JPSS Series

The JPSS Series: New Generation of U.S. Polar-Orbiting Satellites

The Joint Polar Satellite System (JPSS) series is the new generation polar-orbiting operational environmental satellites for the U.S; it is the successor to the restructured National Polar-orbiting Operational Environmental Satellite System (NPOESS). JPSS is a collaborative program between NOAA and NASA. JPSS polar-orbiting satellites circle the Earth from pole-to-pole and cross the equator about 14 times daily in an early afternoon orbit, providing full global coverage twice a day (once during the day, and once at night).

The Suomi-National Polar Orbiting Partnership (SNPP) satellite is the first in the JPSS series. SNPP launched on October 28, 2011, and has five instruments. The most important instrument for aerosol measurements is the Visible Infrared Imaging Radiometer Suite (VIIRS). The second JPSS satellite, JPSS-1 (remaned NOAA-20 after launch), launched on November 18, 2017.  It includes five instruments similar to those on SNPP, including VIIRS.
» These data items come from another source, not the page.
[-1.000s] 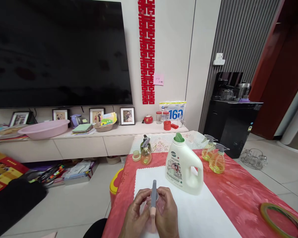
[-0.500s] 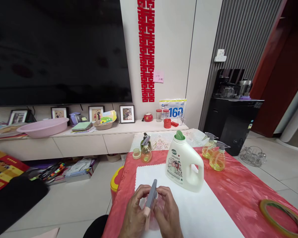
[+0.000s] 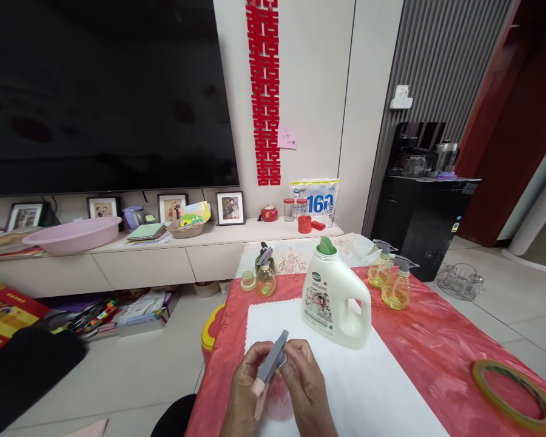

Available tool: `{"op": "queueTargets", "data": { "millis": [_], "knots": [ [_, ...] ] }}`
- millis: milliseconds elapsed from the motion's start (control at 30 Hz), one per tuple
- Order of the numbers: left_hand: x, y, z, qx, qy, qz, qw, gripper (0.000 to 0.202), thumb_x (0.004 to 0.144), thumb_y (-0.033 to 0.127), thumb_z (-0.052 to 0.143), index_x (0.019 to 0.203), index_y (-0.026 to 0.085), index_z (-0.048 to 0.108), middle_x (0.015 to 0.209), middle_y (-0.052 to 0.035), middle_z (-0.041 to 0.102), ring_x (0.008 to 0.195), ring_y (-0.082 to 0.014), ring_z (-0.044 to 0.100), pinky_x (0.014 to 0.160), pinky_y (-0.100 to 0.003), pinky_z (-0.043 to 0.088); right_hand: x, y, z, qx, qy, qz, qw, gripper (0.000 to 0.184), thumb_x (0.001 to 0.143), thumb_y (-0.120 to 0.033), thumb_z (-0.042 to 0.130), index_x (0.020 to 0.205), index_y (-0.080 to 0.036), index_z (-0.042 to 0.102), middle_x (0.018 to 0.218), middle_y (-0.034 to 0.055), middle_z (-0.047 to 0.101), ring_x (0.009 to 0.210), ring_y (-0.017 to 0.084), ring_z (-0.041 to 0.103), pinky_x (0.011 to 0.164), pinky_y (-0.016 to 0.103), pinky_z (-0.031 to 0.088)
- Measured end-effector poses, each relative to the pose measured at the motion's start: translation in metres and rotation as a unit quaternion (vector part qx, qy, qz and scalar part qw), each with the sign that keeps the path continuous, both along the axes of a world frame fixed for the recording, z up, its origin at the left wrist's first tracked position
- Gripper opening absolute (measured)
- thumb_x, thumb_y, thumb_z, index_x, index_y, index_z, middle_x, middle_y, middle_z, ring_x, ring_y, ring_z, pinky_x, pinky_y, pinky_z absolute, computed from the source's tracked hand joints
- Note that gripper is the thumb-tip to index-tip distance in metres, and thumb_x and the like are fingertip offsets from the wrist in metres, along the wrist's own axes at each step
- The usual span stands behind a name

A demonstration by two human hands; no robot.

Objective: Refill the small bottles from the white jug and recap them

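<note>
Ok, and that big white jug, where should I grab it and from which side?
Probably by the handle of the white jug, coming from the right of the picture. The jug stands upright, and its handle is an open loop on that side, so it can be wrapped around. The neck seems a poorer choice, with a green piece poking up from it.

Can read a big blue "160" on the plastic pack (image 3: 316, 195) near the right end of the TV cabinet (image 3: 236, 233), "Garden" on the detergent jug (image 3: 333, 303), 囍 down the red wall strip (image 3: 264, 91), "35" scrawled on the pink sticky note (image 3: 287, 138).
</note>
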State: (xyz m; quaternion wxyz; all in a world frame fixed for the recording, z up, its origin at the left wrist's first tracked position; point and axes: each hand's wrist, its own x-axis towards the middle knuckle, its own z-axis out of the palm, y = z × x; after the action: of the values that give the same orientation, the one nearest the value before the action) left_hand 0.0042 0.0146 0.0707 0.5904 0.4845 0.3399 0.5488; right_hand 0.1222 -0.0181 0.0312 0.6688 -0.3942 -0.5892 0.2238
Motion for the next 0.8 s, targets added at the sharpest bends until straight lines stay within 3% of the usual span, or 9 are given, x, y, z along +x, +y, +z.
{"op": "queueTargets", "data": {
  "millis": [133,333,533,633,800],
  "knots": [
    [0.001,-0.002,-0.006,-0.019,-0.016,-0.013,1.000,0.034,0.064,0.047,0.083,0.082,0.019,0.078,0.088,-0.0094,0.075,0.081,-0.0244,0.069,0.072,-0.030,0.058,0.004,-0.004,0.008,0.013,-0.017,-0.006,1.000,0.023,0.109,-0.028,0.047,0.126,-0.025,0.061,0.110,0.0038,0.052,0.104,0.011,0.054,0.090,0.017,0.045],
    [0.000,0.003,-0.032,-0.008,-0.008,-0.005,1.000,0.033,0.072,0.042,0.079,0.097,0.021,0.078,0.100,-0.0091,0.076,0.099,-0.0297,0.070,0.089,-0.037,0.058,0.006,-0.005,0.022,0.013,-0.054,0.009,0.998,0.023,0.109,-0.028,0.042,0.120,-0.021,0.061,0.105,0.0040,0.052,0.099,0.011,0.053,0.087,0.017,0.044],
    [0.004,0.001,-0.025,0.030,-0.004,0.007,1.000,0.045,0.070,0.059,0.076,0.090,0.019,0.079,0.098,-0.0116,0.077,0.096,-0.0328,0.071,0.087,-0.041,0.060,0.012,-0.007,0.030,-0.015,-0.104,0.003,0.994,0.021,0.107,-0.029,0.044,0.109,-0.017,0.061,0.100,0.0034,0.050,0.091,0.009,0.052,0.080,0.016,0.043],
    [0.005,-0.003,-0.022,0.039,0.027,0.035,0.998,0.043,0.069,0.057,0.079,0.091,0.019,0.079,0.097,-0.0112,0.078,0.096,-0.0321,0.071,0.089,-0.041,0.059,0.010,-0.008,0.031,0.003,-0.103,-0.021,0.994,0.017,0.105,-0.026,0.046,0.107,-0.018,0.061,0.098,0.0027,0.051,0.089,0.009,0.052,0.078,0.015,0.043],
    [0.000,-0.003,-0.032,0.018,0.060,0.070,0.996,0.043,0.069,0.057,0.081,0.086,0.018,0.078,0.083,-0.0093,0.078,0.089,-0.0304,0.073,0.087,-0.039,0.060,-0.004,-0.007,0.029,0.029,-0.069,-0.072,0.995,0.012,0.103,-0.021,0.047,0.103,-0.017,0.058,0.098,0.0033,0.051,0.090,0.011,0.053,0.080,0.017,0.045]
  ]
}}
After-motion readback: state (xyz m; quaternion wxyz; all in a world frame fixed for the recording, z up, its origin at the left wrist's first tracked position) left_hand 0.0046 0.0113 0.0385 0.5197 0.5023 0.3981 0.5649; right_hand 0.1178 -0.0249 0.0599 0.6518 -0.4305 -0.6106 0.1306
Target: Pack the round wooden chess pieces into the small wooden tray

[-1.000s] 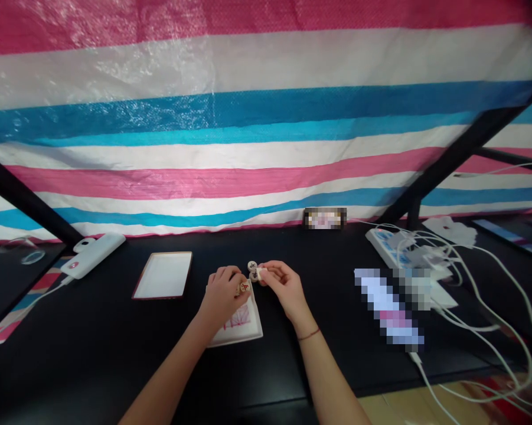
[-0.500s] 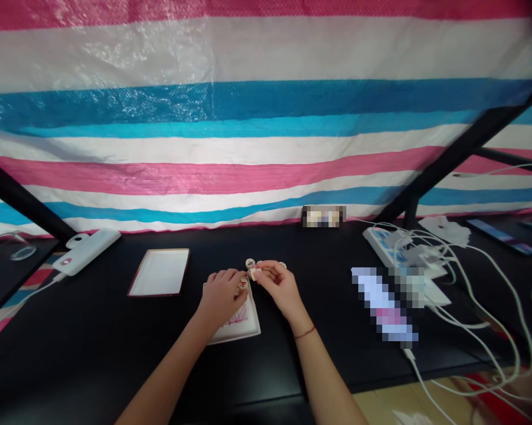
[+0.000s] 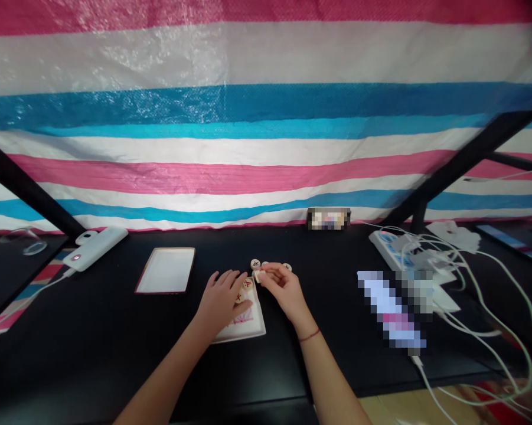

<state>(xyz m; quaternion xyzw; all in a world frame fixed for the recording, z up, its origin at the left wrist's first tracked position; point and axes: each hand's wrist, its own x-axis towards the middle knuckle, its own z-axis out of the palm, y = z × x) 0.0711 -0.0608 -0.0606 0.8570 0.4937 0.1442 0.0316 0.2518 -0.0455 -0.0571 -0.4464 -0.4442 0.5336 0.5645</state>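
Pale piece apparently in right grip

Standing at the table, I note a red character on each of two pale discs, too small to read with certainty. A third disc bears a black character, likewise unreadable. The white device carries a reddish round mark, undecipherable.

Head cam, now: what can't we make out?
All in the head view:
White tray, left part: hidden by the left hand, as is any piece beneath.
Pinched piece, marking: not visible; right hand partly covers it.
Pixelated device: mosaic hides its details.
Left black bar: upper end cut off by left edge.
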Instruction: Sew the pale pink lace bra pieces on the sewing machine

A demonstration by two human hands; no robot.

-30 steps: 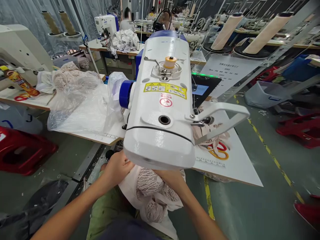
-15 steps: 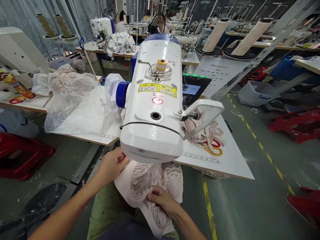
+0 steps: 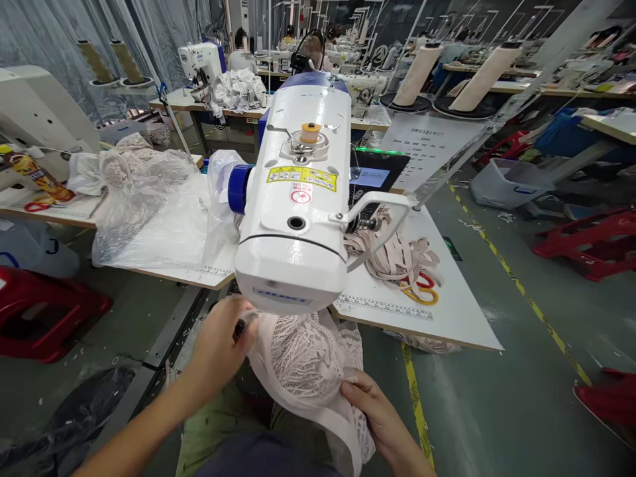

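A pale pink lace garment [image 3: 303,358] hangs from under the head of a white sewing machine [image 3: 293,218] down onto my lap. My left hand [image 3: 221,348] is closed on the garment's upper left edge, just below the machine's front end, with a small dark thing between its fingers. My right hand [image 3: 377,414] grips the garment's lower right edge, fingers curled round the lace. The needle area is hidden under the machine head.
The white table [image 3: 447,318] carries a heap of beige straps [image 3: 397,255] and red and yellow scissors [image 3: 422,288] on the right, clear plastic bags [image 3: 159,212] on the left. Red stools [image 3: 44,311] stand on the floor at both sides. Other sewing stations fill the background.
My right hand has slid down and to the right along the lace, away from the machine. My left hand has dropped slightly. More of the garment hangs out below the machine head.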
VIIRS Aerosol Products: Legacy from MODIS

VIIRS was designed as the continuation instrument for the MODerate Resolution Imaging Spectroradiometer (MODIS) on NASA’s Terra and Aqua satellites, so VIIRS has capabilities similar to MODIS. VIIRS has several advantages over MODIS, however, including higher spatial resolution (~750 m at nadir), a wide swath (~3000 km) that provides full global coverage (i.e., no orbital gaps near the equator), and minimal degradation in resolution at the edge of the swath. VIIRS aerosol products include aerosol optical thickness (AOT), smoke and dust masks, fire radiative power, and AOT-estimated surface PM2.5 concentrations.

Aerosols are suspended particles in the atmosphere that scatter and absorb sunlight. When present in high concentrations, they are easily visible in the satellite imagery. For routine detection and quantitative retrieval of the amount of aerosols, the challenge is to separate the aerosols from clouds and bright surfaces. For VIIRS aerosol products, this separation is done by using the measurements at different channels from the visible to thermal infrared. The 2.25 μm channel is transparent to most aerosols and is used to characterize the surface as dark or bright. Additionally, some surface features (e.g., soil, snow, ice) are identified by a combination of tests using visible and thermal channels. A suite of different infrared channels is used to detect clouds. Once the surface is characterized and cloudy pixels are identified, AOT is retrieved using VIIRS measured radiances in the visible bands using pre-computed look-up tables.

Applications of VIIRS Aerosol Products

The air quality community is used to using aerosol products from MODIS in various applications, and product continuity from VIIRS is continuing to feed those applications. In this way, VIIRS aerosol products will extend the use of the satellite-derived aerosol products to monitor air quality into the next two decades. For example, satellite dust/smoke detection products are used to verify the National Weather Service (NWS) operational dust/smoke guidance, and AOT products are used by the U.S. Environmental Protection Agency (EPA) and state environmental agencies in air quality assessment and the enforcement of the Exceptional Events Rule. Urban/industrial aerosol pollution, which is of utmost importance to the EPA and states for air quality standards compliance, tends to be well mixed in the planetary boundary layer and is often well correlated to the satellite-derived AOT, so VIIRS AOT can indicate the location and transport of aerosol plumes. In addition, AOT observations, when combined with a simple trajectory model, allow NWS and air quality forecasters to determine the influence of upwind aerosol loadings on local air quality.